About this task:
Please restate the data word for word, in full.

Source material:
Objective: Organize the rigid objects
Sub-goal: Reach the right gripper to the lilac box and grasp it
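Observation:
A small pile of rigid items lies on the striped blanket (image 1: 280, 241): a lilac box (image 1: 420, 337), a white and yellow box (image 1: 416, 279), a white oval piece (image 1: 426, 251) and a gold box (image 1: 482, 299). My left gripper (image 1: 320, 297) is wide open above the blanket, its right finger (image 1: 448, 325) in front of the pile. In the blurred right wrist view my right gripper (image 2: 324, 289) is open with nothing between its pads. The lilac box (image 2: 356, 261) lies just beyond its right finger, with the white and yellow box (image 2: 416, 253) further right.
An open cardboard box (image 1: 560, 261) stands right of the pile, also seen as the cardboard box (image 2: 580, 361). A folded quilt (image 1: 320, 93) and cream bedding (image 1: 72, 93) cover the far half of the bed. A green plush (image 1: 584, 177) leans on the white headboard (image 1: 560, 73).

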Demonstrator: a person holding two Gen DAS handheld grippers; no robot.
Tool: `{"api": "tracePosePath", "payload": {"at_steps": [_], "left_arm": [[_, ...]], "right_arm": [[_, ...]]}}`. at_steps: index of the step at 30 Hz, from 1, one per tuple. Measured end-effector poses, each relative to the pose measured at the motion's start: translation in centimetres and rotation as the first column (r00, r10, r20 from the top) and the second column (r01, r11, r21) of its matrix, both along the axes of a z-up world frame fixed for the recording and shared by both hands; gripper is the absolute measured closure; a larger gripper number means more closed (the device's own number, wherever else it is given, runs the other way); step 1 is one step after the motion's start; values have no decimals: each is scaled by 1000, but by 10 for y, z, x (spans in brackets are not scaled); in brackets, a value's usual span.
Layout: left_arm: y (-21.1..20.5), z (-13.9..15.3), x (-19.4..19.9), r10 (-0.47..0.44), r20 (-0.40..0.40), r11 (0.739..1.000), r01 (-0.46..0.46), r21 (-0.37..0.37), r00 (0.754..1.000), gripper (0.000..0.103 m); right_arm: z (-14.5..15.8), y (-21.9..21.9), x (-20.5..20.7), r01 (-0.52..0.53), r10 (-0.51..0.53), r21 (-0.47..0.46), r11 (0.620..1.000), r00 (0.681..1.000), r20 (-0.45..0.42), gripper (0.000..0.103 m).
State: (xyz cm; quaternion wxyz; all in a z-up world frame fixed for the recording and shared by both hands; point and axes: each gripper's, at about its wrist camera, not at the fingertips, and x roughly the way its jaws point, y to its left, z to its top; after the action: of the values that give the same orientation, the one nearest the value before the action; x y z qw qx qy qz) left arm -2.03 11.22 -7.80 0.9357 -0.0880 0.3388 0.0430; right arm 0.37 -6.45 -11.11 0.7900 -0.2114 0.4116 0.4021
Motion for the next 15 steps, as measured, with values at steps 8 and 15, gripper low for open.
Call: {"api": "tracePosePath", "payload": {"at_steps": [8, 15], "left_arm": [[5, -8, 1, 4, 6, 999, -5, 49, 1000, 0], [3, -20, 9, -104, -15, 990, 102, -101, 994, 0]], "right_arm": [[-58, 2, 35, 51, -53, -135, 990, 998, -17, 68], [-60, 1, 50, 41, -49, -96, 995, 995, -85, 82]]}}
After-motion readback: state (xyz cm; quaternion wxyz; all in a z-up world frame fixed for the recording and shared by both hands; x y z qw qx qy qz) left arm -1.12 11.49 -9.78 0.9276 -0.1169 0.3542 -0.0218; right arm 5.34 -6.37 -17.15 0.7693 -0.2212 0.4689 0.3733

Your response:
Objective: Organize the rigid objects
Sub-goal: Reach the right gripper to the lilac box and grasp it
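Observation:
A small pile of rigid items lies on the striped blanket (image 1: 280, 241): a lilac box (image 1: 420, 337), a white and yellow box (image 1: 416, 279), a white oval piece (image 1: 426, 251) and a gold box (image 1: 482, 299). My left gripper (image 1: 320, 297) is wide open above the blanket, its right finger (image 1: 448, 325) in front of the pile. In the blurred right wrist view my right gripper (image 2: 324, 289) is open with nothing between its pads. The lilac box (image 2: 356, 261) lies just beyond its right finger, with the white and yellow box (image 2: 416, 253) further right.
An open cardboard box (image 1: 560, 261) stands right of the pile, also seen as the cardboard box (image 2: 580, 361). A folded quilt (image 1: 320, 93) and cream bedding (image 1: 72, 93) cover the far half of the bed. A green plush (image 1: 584, 177) leans on the white headboard (image 1: 560, 73).
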
Demonstrator: a person holding two Gen DAS handheld grippers; no robot.
Tool: `{"api": "tracePosePath", "payload": {"at_steps": [_], "left_arm": [[_, ...]], "right_arm": [[_, ...]]}}`. at_steps: index of the step at 30 Hz, from 1, one per tuple. Measured end-effector poses, each relative to the pose measured at the motion's start: translation in centimetres and rotation as the first column (r00, r10, r20 from the top) and the second column (r01, r11, r21) of its matrix, both along the axes of a z-up world frame fixed for the recording and shared by both hands; gripper is the absolute measured closure; a larger gripper number means more closed (the device's own number, wherever else it is given, runs the other way); step 1 is one step after the motion's start; values have no decimals: each is scaled by 1000, but by 10 for y, z, x (spans in brackets are not scaled); in brackets, a value's usual span.
Layout: left_arm: y (-21.1..20.5), z (-13.9..15.3), x (-19.4..19.9), r10 (-0.47..0.44), r20 (-0.40..0.40), r11 (0.739..1.000), r01 (-0.46..0.46), r21 (-0.37..0.37), r00 (0.754..1.000), gripper (0.000..0.103 m); right_arm: z (-14.5..15.8), y (-21.9..21.9), x (-20.5..20.7), r01 (-0.52..0.53), r10 (-0.51..0.53), r21 (-0.47..0.46), r11 (0.620..1.000), r00 (0.681..1.000), r20 (-0.45..0.42), gripper (0.000..0.103 m).
State: (xyz cm; quaternion wxyz; all in a z-up world frame fixed for the recording and shared by both hands; point and axes: each gripper's, at about its wrist camera, not at the fingertips, and x roughly the way its jaws point, y to its left, z to its top; after the action: of the values that give the same orientation, the one nearest the value before the action; x y z qw qx qy qz) left arm -2.03 11.22 -7.80 0.9357 -0.0880 0.3388 0.0430; right arm 0.37 -6.45 -11.11 0.7900 -0.2114 0.4116 0.4021
Motion for the next 15 steps, as measured, with values at steps 8 and 15, gripper low for open.
Call: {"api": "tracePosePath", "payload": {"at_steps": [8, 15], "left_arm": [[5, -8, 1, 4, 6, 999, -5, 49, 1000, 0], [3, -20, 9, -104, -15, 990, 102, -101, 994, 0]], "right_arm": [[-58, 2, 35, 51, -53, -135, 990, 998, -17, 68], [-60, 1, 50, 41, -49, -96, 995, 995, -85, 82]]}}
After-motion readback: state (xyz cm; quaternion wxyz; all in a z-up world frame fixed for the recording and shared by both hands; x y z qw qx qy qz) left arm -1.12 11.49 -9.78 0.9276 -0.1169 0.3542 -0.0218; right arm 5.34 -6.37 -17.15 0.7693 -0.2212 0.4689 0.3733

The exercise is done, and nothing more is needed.